I didn’t want to drive to my house. My bedroom had a lot of memories of Brenna, and I liked the memories that were there. So I just drove until I found a pretty deserted stretch of road. That wasn’t hard to find in Sussex County. I know I should have started reading right away, because I was slow as hell, so it was going to take a while. But I felt really alone for the first time in a while, and it felt good.
I thought about what Brenna said about me having a secret wild side. In the last few months I’d knocked three people out for her.
Or maybe she was right; maybe it had a lot less to do with her and a lot more to do with my own crap.
I wanted to leave all my bad shit behind. I wanted to be better. For Brenna and for me. But it wasn’t easy.
The couple of months when Saxon and I had run really crazy were not good months for me. We did whatever the fuck we wanted. If we wanted to drink, we drank. If we wanted to fight, we fought. If we wanted to screw, we screwed. We were just two idiot smartasses doing whatever dumbshit thing popped into our heads. It seemed like it should have been a teenage guy’s wet dream.
It wasn’t.
Now that I was with Brenna, I realized how depressing and lonely and phony the whole thing had been. I didn’t want that back. But if Brenna wasn’t in my life, I didn’t know if there was another alternative. She anchored me, and if what I read in the paper she wrote cut me loose, I had no idea where I’d head.
It was fucking terrifying.
Evan, Brenna’s friend who seemed crazy, but was actually pretty damn sensible, told me not to worry. She said some hippie-dippie shit about how she could see the truth in people when it came to love, and she believed Brenna and I would see it through. She’d been right about taking Bren out on my bike and showing her instead of explaining. I hoped she was right about this, too.

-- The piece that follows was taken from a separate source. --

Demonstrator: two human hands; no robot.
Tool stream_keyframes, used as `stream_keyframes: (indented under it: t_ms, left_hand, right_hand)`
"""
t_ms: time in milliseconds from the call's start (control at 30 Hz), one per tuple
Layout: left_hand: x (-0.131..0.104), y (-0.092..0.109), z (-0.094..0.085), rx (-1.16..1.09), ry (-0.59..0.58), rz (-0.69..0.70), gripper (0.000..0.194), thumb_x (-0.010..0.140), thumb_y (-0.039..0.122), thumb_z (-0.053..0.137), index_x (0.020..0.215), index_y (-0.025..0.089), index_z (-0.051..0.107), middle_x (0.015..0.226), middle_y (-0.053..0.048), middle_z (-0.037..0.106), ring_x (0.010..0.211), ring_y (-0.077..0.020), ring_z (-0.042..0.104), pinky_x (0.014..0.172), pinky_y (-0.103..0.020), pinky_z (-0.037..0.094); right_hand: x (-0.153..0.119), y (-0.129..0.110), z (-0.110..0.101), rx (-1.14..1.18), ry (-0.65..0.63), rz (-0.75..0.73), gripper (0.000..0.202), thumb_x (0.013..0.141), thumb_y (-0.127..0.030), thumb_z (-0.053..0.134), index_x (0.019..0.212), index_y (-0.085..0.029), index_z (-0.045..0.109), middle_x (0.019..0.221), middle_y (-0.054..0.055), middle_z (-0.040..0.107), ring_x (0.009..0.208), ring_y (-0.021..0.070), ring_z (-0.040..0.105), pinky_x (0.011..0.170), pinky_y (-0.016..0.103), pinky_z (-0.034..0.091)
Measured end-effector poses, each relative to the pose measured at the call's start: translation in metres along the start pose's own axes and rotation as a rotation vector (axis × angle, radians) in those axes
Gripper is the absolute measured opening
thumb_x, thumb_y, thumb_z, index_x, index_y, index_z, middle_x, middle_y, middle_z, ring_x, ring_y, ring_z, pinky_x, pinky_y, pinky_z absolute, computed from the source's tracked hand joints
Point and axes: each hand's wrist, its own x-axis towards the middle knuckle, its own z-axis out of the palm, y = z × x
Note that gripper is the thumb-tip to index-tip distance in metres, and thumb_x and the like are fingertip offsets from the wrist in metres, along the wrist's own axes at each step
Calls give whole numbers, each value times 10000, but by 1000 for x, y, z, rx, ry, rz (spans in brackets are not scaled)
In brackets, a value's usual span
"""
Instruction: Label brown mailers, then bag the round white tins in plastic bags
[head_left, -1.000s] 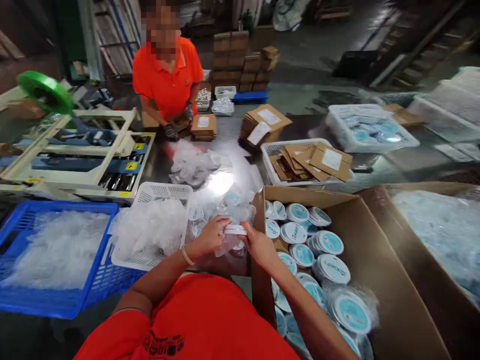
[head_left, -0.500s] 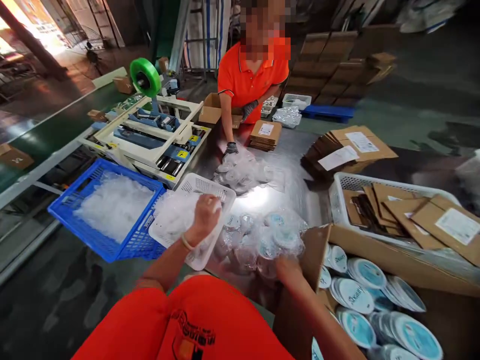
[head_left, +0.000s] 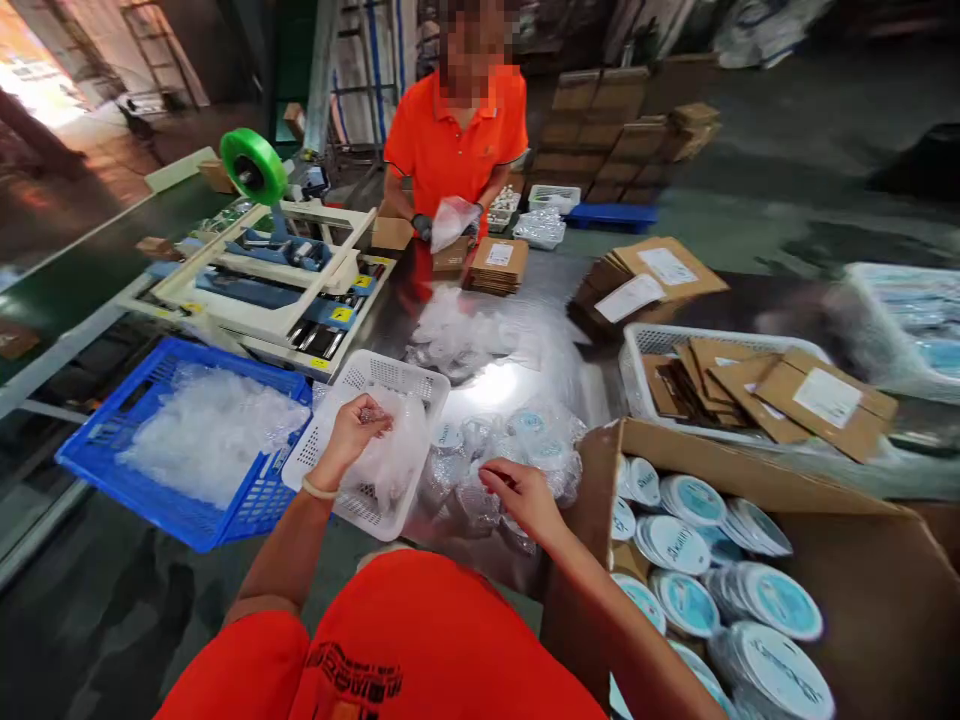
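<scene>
Over the white perforated basket (head_left: 429, 384), my left hand (head_left: 358, 428) is closed, its fingers pinching a translucent plastic bag (head_left: 401, 440). More translucent bags lie in that basket below it. My right hand (head_left: 525, 495) reaches over the near edge of a pile of round, blue-and-white labelled discs in clear wrap (head_left: 551, 450). Its thumb and fingers are slightly apart, and I see nothing held between them. To the right, an open cardboard box (head_left: 720, 460) holds several stacks of similar round discs (head_left: 682, 545).
A blue crate (head_left: 97, 460) of clear bags stands left, below a taping machine (head_left: 262, 290). Across the metal table, a co-worker in orange (head_left: 457, 150) holds a clear bag near flat cartons (head_left: 499, 262). A white basket of cardboard mailers (head_left: 634, 365) sits right.
My left hand has moved left and slightly down over the white basket. My right hand has drawn up and left over the wrapped discs. The co-worker has lifted a bag from the table's bag heap.
</scene>
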Motion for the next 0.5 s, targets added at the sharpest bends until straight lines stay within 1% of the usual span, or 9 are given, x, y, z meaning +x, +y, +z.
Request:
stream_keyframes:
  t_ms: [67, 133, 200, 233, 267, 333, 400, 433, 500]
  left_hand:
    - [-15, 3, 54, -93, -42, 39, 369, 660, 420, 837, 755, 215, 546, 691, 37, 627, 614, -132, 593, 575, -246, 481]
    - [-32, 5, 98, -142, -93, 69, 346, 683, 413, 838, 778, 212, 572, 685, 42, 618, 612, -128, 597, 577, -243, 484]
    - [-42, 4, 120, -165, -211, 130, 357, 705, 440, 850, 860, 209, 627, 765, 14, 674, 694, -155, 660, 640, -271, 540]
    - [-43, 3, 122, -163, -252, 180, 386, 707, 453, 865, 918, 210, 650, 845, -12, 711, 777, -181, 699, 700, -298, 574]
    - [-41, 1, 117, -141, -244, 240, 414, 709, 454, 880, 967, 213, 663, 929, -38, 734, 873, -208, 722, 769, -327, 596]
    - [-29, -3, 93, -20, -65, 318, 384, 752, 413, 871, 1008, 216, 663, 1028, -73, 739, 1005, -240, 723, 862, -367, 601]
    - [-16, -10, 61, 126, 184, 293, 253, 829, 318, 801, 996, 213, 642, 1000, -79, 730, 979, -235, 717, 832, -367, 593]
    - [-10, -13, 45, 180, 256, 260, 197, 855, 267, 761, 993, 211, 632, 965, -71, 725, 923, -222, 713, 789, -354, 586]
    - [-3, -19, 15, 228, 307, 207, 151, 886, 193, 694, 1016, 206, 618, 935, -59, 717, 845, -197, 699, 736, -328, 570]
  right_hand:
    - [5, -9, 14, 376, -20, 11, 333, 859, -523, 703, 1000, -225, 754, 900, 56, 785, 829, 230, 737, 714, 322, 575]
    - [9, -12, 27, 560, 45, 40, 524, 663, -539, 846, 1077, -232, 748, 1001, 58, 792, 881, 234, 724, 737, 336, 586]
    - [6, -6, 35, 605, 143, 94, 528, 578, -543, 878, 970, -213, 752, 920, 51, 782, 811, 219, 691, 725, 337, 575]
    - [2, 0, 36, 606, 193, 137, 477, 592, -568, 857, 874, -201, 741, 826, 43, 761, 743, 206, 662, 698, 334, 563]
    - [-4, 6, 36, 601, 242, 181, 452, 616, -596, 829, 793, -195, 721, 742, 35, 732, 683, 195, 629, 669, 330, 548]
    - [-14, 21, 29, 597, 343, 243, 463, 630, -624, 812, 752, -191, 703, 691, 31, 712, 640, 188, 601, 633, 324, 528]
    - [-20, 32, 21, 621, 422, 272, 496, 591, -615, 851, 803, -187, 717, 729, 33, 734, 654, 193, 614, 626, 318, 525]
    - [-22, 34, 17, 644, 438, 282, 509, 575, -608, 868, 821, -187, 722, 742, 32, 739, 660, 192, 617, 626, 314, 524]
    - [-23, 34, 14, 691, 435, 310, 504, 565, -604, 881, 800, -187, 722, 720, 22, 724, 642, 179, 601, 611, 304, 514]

I picked up the paper, but the words were swimming, floating around, and mixing up, then blurring and pressing together. It was always bad, but it was a lot worse when I had crap pressing on my brain.
I started the truck and drove some more. I loved driving. Especially in the summer, especially in the late afternoon, when the sun hung low and the wind picked up a little, when it was a little cool and the air smelled damp and clean.
I didn’t have any idea where I was headed until I noticed that the country was gone and the lights of the city were replacing the lightning bugs blinking in the fields. Before I knew it, I was in Aunt Helene’s driveway. I held the steering wheel tight, not sure what I was going to do or why I was even there.
I didn’t really remember coming to this place. But I had. Saxon and I both had. And maybe I just trusted the fact that it was here for me to go to when I needed. It was a place where there was someone who understood that sometimes a guy needed a good cry and a meal. Maybe it was just because I’d been loved here when I was a kid, and the remnant of that love kind of stuck around.